Notice that higher-dimensional analogs of Corollary  2.4 do not hold. Indeed, let \(F_1=P(x)+P(y)\), \(F_2=F_3=z\), where \(P(x)=\prod _{k=1}^n(x-k)^2\), \(n\ge 3\) (see [8], Example 13.6 ). Then the number of real solutions of the system of equations \(F_1=F_2=F_3=0\) is finite but greater than \(\prod \deg F_i\).

2.3. Proof of Theorem 1.1.

The implication (i) \(\Rightarrow \) (ii) immediately follows from Corollary  2.4 (c), because the embedding \(\C \to \C ^2\), \(z\mapsto (z,\bar z)\) identifies \(\f L_{P_k}\) with

\[ \{(z,w)\,:\,P_k(z)\overline P_k(w)=1\}\,\cap \, \{(z,w)\,:\,w=\bar z\}, \quad k=1,2. \]

The implication (ii) \(\Rightarrow \) (iii) follows from Corollary  2.2 . Indeed, suppose that the intersection \(\f L_{P_1}\cap \f L_{P_2}\) is infinite. Then the complexifications of \(\f L_{P_1}\) and \(\f L_{P_2}\) have a common real component \(A\) whose real locus \(\R A\) is also infinite. By composing \(P_1\) and \(P_2\) with a Möbius transformation, we may assume that \(|P_j(\infty )|\ne 1\), \(j=1,2\), so that \(\R A\) is compact. Recall that the real locus of a real algebraic curve in neighborhood of every its non-isolated point is homeomorphic to a “star” with an even number of branches (see e.g.  [9] , p. 104). Thus, the set of non-isolated points of \(\R A\) is homeomorphic to a graph in \(\R ^2\), all of whose vertices have even valency. Such a graph necessarily have a cycle \(D\), and, by construction, the rational functions \(P_1\) and \(P_2\) have modulus one on \(D\). Applying now Corollary  2.2 to \(D\), we obtain (iii).

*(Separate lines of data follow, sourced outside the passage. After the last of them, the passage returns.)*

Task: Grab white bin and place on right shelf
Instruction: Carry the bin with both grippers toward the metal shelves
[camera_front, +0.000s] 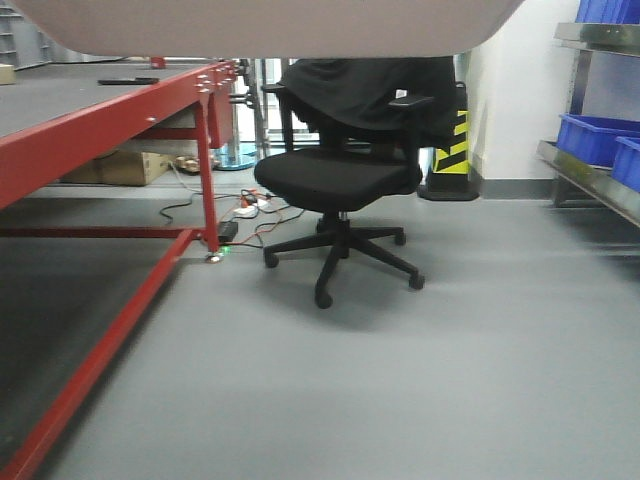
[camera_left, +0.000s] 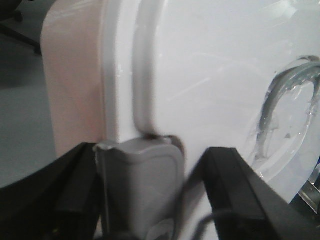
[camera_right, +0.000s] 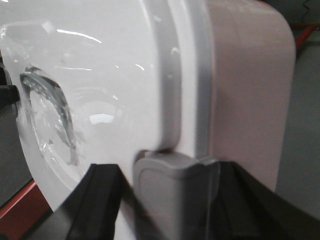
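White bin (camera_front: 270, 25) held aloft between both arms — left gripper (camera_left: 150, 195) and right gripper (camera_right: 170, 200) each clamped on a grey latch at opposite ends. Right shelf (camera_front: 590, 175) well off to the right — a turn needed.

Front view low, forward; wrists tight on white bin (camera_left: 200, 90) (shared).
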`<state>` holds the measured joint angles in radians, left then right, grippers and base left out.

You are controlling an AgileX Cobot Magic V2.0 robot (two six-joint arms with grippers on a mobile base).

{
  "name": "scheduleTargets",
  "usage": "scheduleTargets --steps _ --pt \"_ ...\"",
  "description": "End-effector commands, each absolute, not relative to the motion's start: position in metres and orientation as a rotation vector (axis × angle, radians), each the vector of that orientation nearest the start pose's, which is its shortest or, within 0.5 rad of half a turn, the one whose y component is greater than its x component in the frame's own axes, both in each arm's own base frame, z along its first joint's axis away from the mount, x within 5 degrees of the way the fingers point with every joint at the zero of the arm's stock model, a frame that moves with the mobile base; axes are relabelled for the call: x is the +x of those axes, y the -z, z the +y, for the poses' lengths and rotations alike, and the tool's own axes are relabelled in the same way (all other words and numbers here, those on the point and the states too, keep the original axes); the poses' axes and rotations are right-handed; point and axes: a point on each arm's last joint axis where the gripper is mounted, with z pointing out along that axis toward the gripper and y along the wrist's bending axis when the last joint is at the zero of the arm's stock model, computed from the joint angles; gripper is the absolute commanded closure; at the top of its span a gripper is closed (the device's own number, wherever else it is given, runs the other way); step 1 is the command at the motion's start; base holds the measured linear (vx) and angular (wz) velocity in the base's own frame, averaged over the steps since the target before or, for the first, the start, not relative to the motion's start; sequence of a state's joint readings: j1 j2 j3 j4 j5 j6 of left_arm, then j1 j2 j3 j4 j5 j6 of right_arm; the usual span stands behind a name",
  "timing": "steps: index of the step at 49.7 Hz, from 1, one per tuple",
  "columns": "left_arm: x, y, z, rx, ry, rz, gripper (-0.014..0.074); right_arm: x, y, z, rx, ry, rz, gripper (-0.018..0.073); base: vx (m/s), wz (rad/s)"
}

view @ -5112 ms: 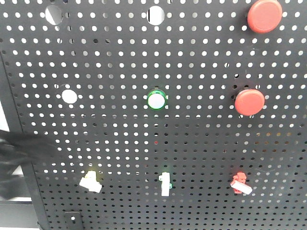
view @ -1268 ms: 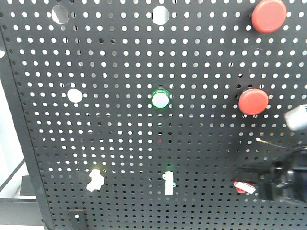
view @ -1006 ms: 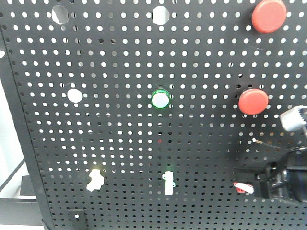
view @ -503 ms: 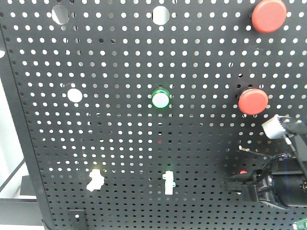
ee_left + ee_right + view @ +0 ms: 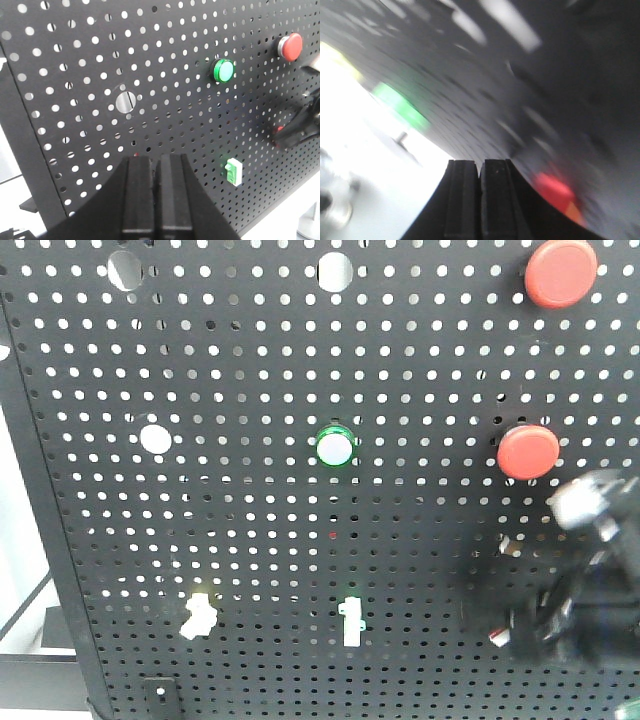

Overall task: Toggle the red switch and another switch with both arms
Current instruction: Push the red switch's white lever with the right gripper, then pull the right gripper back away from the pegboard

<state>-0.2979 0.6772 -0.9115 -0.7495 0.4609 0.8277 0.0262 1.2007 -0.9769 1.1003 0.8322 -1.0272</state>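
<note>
On the black pegboard (image 5: 250, 520), the red switch (image 5: 497, 638) shows only as a small red-white stub at the lower right. My right gripper (image 5: 530, 625) is a dark motion-blurred mass right against it. In the right wrist view that gripper (image 5: 480, 165) is shut and empty, with the red switch (image 5: 554, 192) a red blur just right of its fingers. The pale yellow-white switch (image 5: 199, 615) sits at the lower left with nothing near it. My left gripper (image 5: 155, 161) is shut and empty, close to the board; the pale switch is hidden in that view.
Two big round red buttons (image 5: 560, 273) (image 5: 527, 452) are on the right. A green-ringed round button (image 5: 336, 447) is in the middle, with a white toggle with a green edge (image 5: 350, 620) below it. The board's left edge (image 5: 40, 540) meets a white background.
The right arm came in from the right, covered the red switch half a second ago, and is now blurred and shifted right and down. The switch's stub shows again.
</note>
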Motion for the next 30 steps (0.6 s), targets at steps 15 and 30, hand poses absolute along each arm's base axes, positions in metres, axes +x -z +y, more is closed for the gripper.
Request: scheduleTargets --steps 15,30 --pt "0.106 -0.439 -0.061 0.524 0.41 1.467 0.0603 0.18 -0.427 0.059 -0.517 -0.556 1.607 0.0566 0.0 0.0" --pt "0.103 -0.428 -0.064 0.626 0.388 1.545 0.0603 0.112 -0.446 0.038 -0.48 -0.193 1.559 0.0566 0.0 0.0"
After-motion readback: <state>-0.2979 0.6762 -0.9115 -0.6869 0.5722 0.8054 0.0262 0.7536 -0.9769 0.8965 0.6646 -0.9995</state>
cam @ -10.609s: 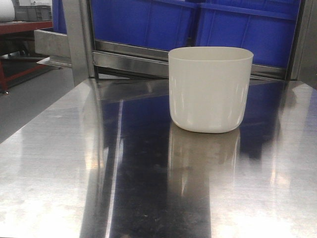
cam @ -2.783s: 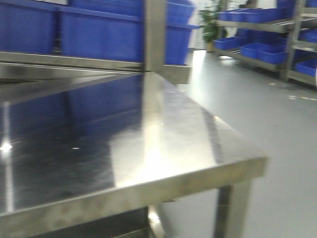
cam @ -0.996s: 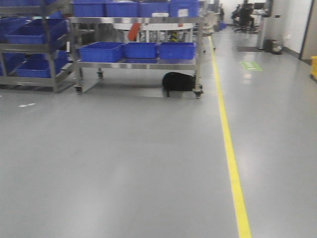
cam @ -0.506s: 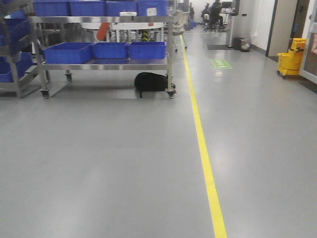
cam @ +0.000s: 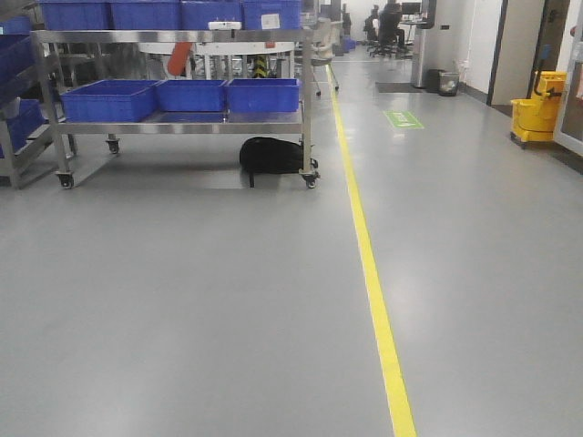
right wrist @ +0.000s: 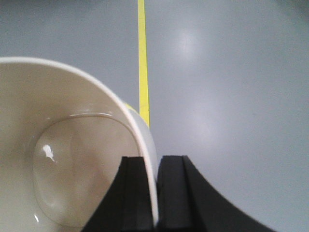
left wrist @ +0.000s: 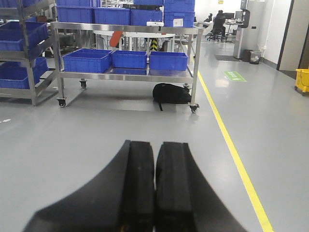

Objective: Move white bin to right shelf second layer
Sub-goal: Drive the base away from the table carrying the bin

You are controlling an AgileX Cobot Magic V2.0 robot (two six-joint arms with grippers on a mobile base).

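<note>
While clamped at its rim between the right gripper [right wrist: 155, 166] fingers, bin [right wrist: 72, 159] fills lower left of wrist view, above grey floor [right wrist: 231, 96]. Left gripper [left wrist: 155, 154] pressed closed, empty.

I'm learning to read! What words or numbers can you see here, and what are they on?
No text here can be read.
The green floor sign: markings too blurred.
The white label on a top blue crate: too small.
The white bin: no print shows.
</note>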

To prove (iii) \(\Rightarrow \) (i), it is enough to observe that if \(B\) is a quotient of finite Blaschke products, then \(B^{-1}(\T )\) contains \(\T \). Thus, (iii) implies that both \(\f L_{P_1}\) and \(\f L_{P_2}\) contain the infinite set \(\f L_W\) as a subset.

To prove the last part of the theorem, let us fix a Möbius transformation \(\nu \) that maps the real line to the unit circle, and observe that the lemniscate of \(P_1=\nu \circ z^{n_1}\) is a union of \(n_1\) lines on \(\C \) passing through the origin. Under the identification of \(\bC \) with \(S^2\) via the stereographic projection, \(\f L_{P_1}\) becomes a union of \(n_1\) big circles passing through two antipodal points \(a_1,b_1\). Let \(\delta \) be a Möbius transformation of \(\bC \) corresponding to an isometry of \(S^2\), and \(P_2=\nu \circ z^{n_2}\circ \delta \). Then \(\f L_{P_2}\) is a union of \(n_2\) big circles passing through two antipodal points \(a_2,b_2\). Any two distinct big circles intersect at two points. Hence, if \(\delta \) is chosen generically (so that \(\{a_1,b_1\}\cap \f L_{P_2}=\{a_2,b_2\}\cap \f L_{P_1}=\varnothing \)), then \(\#(\f L_{P_1}\cap \f L_{P_2})=2n_1 n_2\).

Note that Theorem  1.1 can be proved somewhat shorter using the approach of the paper [13] , where instead of the intersection \(\f L_{P_1}\cap \f L_{P_2}\) an algebraic curve \(\cC \) parametrized by \(P_1\) and \(P_2\) is considered. Under this approach, the proof of Theorem  1.1 reduces to proving that if an algebraic curve \(\cC \) parametrized by rational functions \(P_1\) and \(P_2\) of degrees \(n_1\) and \(n_2\) has more than \(2n_1n_2\) points whose coordinates have modulus one, then it can be parametrized by some quotients of finite Blaschke products. On the other hand, considering instead of the functions \(P_1\), \(P_2\) the functions

\[\widehat P_1=T\circ P_1\circ T^{-1}, \ \ \ \ \widehat P_2=T\circ P_2\circ T^{-1},\]

where

\[T(z) = i\frac {1+z}{1-z},\]

one can easily see that the last statement is equivalent to the statement that if an algebraic curve \(\cC \) parametrized by rational functions \(P_1\) and \(P_2\) of degrees \(n_1\) and \(n_2\) has more than \(2n_1n_2\) real points, then it can be parametrized by some rational functions with real coefficients. Finally, the last statement follows from the bihomogeneous Bézout Theorem since if \(\cC \) is not defined over \(\R \), then the set

\[\cC \cap \R ^2=\cC \cap \overline \cC \]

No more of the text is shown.